Prakash named new director of Davis Center
Posted October 13, 2003; 05:36 p.m.
Gyan Prakash, professor of history, has been named to a four-year term as director of the Shelby Cullom Davis Center for Historical Studies. Prakash, who began his term in July, has announced the theme for the center's weekly seminar program and the roster of Davis Fellows for the year.
A Princeton faculty member since 1988, Prakash specializes in the history of colonial India. His research and teaching interests include the relationship between colonialism and production of knowledge.
He is the author of "Another Reason: Science and the Imagination of Modern India" (1999) and the co-author of "Worlds Together, Worlds Apart" (2002). He also has written "Bonded Histories: Genealogies of Labor Servitude in Colonial India" (1990) and has edited "After Colonialism: Imperial Histories and Postcolonial Displacements" (1995).

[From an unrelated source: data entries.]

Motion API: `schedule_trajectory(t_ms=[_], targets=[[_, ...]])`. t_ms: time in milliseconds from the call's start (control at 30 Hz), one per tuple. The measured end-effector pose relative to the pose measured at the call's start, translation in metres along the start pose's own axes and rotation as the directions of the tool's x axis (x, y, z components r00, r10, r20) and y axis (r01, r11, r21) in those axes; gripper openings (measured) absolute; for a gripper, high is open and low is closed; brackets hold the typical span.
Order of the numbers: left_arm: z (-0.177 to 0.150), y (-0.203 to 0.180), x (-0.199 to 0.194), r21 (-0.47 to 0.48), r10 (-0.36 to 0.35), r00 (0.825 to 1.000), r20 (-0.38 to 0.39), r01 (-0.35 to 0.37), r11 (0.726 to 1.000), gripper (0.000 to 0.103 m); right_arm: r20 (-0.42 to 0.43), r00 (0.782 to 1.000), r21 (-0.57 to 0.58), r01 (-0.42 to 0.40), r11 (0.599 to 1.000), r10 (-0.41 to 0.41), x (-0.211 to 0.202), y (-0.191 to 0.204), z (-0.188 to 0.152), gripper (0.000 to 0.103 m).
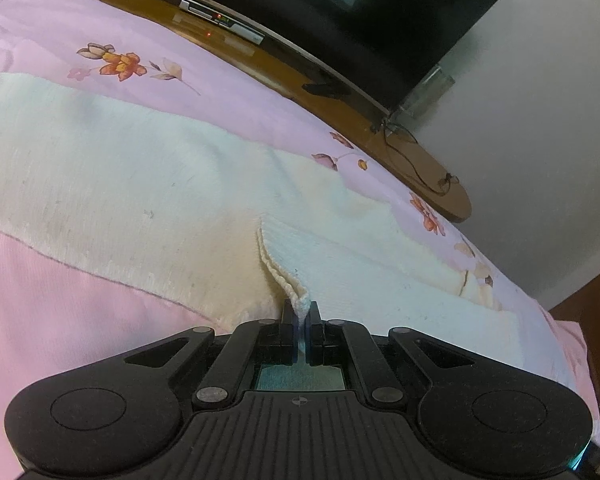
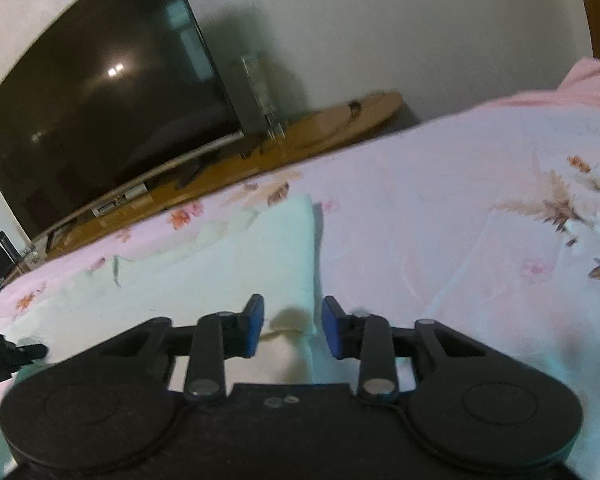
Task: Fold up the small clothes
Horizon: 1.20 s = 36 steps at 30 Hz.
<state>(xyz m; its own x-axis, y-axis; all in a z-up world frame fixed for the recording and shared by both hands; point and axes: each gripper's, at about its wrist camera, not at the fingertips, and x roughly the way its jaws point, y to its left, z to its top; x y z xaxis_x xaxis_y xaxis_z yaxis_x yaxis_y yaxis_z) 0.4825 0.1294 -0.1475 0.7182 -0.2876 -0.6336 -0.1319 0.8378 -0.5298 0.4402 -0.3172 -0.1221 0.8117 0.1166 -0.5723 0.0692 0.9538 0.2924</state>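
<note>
Pink floral bedding (image 1: pixel 204 76) covers the bed that fills the lower part of both wrist views, printed with orange and brown flower sprigs on a pale pink ground; a plainer pink stretch lies at the near left in the left wrist view. Beyond the bed's far edge runs a long wooden TV bench (image 1: pixel 416 160) with a rounded end, set against a plain off-white wall (image 1: pixel 540 120). On it stands a large dark television (image 1: pixel 380 20), switched off and reflecting a window and a ceiling light. A slim set-top box (image 1: pixel 220 24) with small red lights sits under the screen, a clear glass-like object (image 1: pixel 428 92) stands at the screen's corner, and a thin dark cable (image 1: pixel 416 172) trails along the bench top.

Spread flat across the bedding lies a cream knitted garment (image 1: pixel 112 176), faintly soiled. The left gripper (image 1: pixel 301 312) is clamped on a folded ribbed edge of it, the cloth pinched upright between the black pads. In the right wrist view the same garment (image 2: pixel 228 264) lies beneath the right gripper (image 2: pixel 293 328), whose blue-padded fingers (image 2: pixel 255 326) stand apart on either side of the garment's corner without pressing it. The picture there is slightly blurred.
</note>
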Motion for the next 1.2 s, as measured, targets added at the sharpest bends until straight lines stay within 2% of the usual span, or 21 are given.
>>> schedule_trajectory(t_ms=[33,333,467,567,600,633,667,767,867,1000,1067,1167,1200], targets=[[-0.001,0.000,0.000,-0.004,-0.001,1.000,0.003,0.001,1.000,0.003,-0.030,0.999,-0.005,0.018,1.000,-0.018,0.007,-0.001,-0.001,0.026],[0.002,0.011,-0.004,-0.022,-0.020,1.000,0.019,0.020,1.000,0.004,-0.012,1.000,-0.027,0.019,0.999,-0.019,0.007,0.001,-0.006,0.028],[0.003,0.009,-0.002,0.043,-0.022,1.000,-0.003,0.022,0.999,0.004,-0.012,1.000,-0.040,0.016,0.999,-0.017,0.006,0.002,-0.004,0.029],[0.003,0.008,-0.002,0.040,-0.014,1.000,0.003,0.014,0.999,0.004,0.018,1.000,-0.011,0.010,1.000,-0.010,0.002,0.002,-0.001,0.031],[0.003,0.007,-0.002,0.041,-0.010,1.000,0.008,0.010,0.999,0.004,0.047,0.999,-0.007,0.006,1.000,-0.006,-0.001,0.002,0.002,0.030],[0.003,0.006,-0.002,0.042,-0.005,1.000,0.013,0.004,0.999,0.004,0.039,0.999,-0.014,0.010,1.000,-0.009,0.003,0.002,0.003,0.024],[0.004,0.005,-0.004,0.042,0.001,1.000,0.015,-0.001,0.999,0.004,-0.019,1.000,-0.018,0.024,1.000,-0.024,0.014,0.001,0.004,0.019],[0.008,-0.002,-0.019,0.065,0.058,0.993,0.107,-0.065,0.996,0.004,-0.025,0.999,-0.078,0.022,0.997,-0.024,0.014,0.005,0.009,0.018],[0.016,-0.015,-0.024,0.121,0.049,0.986,0.159,-0.068,0.990,0.004,0.071,0.997,-0.111,0.006,0.994,0.001,0.004,0.006,0.023,0.018],[0.014,-0.034,0.001,0.218,0.021,0.995,0.095,-0.041,0.975,0.004,0.110,0.994,-0.145,-0.002,0.989,0.018,0.027,0.011,0.048,0.018],[0.009,-0.034,0.020,0.235,0.051,0.998,0.043,-0.059,0.970,0.004,0.126,0.992,-0.197,0.004,0.980,0.021,0.044,0.020,0.056,0.018],[0.010,-0.022,0.023,0.208,0.030,0.998,0.052,-0.041,0.977,0.004,0.093,0.996,-0.247,0.005,0.969,0.018,0.074,0.026,0.061,0.016],[0.011,-0.021,0.021,0.196,0.030,0.998,0.046,-0.038,0.980,0.004,0.048,0.998,-0.258,0.038,0.965,-0.026,0.088,0.024,0.061,0.015]])
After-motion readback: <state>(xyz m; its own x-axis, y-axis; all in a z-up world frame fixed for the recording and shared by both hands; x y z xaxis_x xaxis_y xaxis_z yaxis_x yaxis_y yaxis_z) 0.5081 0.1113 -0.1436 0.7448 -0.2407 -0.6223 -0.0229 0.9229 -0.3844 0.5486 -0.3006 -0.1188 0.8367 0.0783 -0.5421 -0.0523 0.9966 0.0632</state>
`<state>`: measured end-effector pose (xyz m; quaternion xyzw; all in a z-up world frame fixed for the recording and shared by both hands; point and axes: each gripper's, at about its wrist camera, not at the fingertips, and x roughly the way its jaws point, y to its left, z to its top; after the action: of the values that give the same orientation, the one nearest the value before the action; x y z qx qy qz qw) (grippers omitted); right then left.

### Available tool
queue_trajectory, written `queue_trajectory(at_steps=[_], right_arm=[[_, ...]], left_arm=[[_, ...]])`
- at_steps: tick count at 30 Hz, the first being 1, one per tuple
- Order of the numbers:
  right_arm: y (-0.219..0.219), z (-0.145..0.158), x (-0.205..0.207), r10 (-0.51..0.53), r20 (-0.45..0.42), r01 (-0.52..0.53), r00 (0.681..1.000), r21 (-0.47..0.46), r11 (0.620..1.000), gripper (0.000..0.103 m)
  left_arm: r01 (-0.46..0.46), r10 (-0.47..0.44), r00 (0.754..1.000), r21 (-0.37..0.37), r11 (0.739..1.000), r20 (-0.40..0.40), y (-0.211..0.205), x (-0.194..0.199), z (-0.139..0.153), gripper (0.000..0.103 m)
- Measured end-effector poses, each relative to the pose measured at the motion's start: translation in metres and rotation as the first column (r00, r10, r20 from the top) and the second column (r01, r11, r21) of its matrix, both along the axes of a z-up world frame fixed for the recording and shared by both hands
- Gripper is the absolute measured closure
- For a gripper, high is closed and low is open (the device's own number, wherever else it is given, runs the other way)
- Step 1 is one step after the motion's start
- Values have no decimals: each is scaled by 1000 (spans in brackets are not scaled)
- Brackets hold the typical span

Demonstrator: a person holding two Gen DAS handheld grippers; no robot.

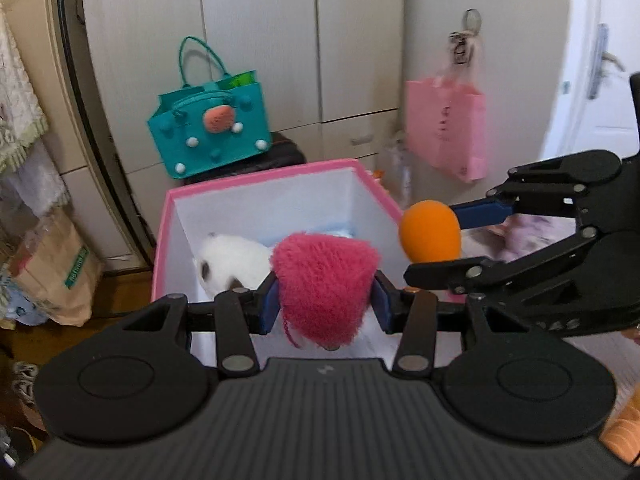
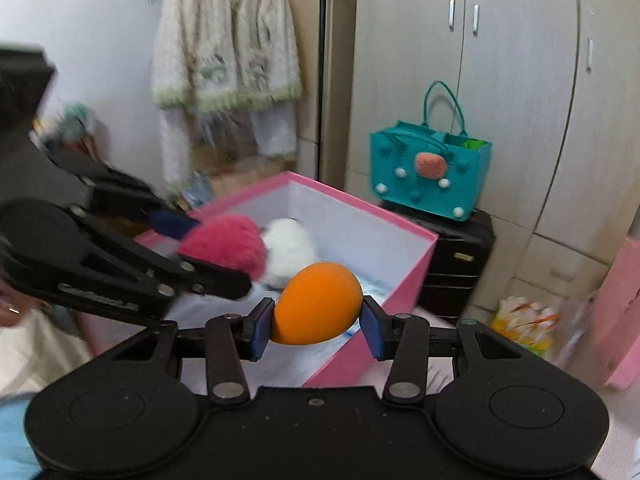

The Shelby Cullom Davis Center for Historical Studies was established in 1968 to develop a focal point for historical research at Princeton and to stimulate intellectual exchange both within the Department of History and between the department and visiting scholars. The center is supported by the George Henry Davis 1886 and Shelby Cullom Davis '30 Fund.
The center seeks to involve faculty members from different academic departments. "We have also tweaked the format to make the Davis Center's activities more accessible and attractive," Prakash said.
The center has moved its weekly seminar program from Friday mornings to Thursday evenings at 4:30 p.m. in 211 Dickinson. For 2003-05, the seminar theme is "Cities: Space, Society and History." An Urban Reflection Lecture Series, which will feature distinguished speakers, has been added to this year's program. Scheduled lecturers include architect Rem Koolhaas and Harvard University's Homi Bhabha, among others.
Six scholars from around the world will be in residence as Davis Fellows during the year: Belinda Davis from Rutgers University, a specialist on Berlin; Christopher Friedrichs from the University of British Columbia, who works on early modern cities; Willem Jongman from the University of Groningen, an expert on classical Rome; Christina Jimenez, a historian of urban Mexico; Ranjani Mazumdar, a documentary filmmaker and film studies scholar from Delhi whose specialty is cinema and the city; and Cormac O Grada from University College Dublin, whose subject is the economic demography of Jewish Dublin.